WHAT THIS TASK INVOLVES – Only the lines from the top of the data through the line containing "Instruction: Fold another" should be duplicated, exactly as they appear.
START DATA SECTION
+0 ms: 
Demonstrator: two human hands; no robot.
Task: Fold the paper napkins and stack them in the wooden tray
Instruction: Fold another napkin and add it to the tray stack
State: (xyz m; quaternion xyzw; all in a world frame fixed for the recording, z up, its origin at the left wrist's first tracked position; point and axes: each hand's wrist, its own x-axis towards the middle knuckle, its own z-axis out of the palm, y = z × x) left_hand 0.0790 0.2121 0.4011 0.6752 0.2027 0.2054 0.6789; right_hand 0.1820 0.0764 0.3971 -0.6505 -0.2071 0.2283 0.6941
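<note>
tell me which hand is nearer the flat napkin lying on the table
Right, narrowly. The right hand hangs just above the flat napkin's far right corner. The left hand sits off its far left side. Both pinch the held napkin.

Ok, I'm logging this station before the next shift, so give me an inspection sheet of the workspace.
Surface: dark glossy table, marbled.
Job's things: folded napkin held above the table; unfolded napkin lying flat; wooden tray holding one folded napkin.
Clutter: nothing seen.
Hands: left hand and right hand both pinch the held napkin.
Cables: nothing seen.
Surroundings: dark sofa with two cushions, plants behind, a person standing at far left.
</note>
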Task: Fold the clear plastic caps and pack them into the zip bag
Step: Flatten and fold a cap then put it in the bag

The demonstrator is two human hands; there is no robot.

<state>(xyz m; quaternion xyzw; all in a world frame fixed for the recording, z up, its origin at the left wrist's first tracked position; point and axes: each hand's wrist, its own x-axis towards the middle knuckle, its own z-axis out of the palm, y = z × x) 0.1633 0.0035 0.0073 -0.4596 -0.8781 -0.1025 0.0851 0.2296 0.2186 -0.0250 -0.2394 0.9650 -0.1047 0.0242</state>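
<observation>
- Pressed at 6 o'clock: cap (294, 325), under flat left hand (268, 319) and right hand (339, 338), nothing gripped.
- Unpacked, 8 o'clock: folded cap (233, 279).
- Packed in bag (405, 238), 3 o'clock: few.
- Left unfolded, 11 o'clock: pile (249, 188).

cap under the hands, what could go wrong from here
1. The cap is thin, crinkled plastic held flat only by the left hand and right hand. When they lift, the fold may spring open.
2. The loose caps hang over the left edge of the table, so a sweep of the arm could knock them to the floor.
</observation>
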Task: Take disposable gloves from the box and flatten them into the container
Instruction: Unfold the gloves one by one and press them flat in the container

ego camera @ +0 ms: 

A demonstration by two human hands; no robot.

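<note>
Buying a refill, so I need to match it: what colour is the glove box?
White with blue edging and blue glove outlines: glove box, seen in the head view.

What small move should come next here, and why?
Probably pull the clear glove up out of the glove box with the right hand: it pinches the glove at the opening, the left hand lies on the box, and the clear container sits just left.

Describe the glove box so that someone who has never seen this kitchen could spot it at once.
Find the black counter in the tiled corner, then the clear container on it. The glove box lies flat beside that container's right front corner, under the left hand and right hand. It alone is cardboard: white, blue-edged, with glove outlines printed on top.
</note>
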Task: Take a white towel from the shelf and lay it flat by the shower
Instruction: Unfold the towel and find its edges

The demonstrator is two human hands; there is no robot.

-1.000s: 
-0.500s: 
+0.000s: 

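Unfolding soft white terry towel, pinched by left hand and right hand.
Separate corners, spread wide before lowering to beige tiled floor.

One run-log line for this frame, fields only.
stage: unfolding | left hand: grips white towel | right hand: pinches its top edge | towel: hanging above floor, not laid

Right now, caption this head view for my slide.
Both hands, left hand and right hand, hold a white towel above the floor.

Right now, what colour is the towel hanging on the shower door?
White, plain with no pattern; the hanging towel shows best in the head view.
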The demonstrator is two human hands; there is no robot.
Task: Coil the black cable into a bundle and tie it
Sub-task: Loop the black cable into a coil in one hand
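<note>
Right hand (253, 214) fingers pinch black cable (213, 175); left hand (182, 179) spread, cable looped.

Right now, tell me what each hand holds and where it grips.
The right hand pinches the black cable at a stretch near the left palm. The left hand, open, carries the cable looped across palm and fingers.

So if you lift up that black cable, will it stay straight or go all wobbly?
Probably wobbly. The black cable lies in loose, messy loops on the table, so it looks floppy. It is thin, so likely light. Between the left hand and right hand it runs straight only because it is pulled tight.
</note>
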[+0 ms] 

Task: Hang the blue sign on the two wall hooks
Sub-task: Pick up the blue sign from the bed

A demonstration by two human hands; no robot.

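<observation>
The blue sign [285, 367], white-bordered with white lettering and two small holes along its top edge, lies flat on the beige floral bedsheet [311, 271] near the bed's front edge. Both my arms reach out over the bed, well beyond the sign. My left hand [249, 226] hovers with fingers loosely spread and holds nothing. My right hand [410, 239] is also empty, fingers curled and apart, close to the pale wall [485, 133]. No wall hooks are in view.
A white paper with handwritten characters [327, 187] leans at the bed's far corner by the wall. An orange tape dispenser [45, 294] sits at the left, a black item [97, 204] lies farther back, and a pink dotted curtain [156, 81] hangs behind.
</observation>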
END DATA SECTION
EXERCISE ANSWER –
+0 ms: 
Demonstrator: two human hands; no robot.
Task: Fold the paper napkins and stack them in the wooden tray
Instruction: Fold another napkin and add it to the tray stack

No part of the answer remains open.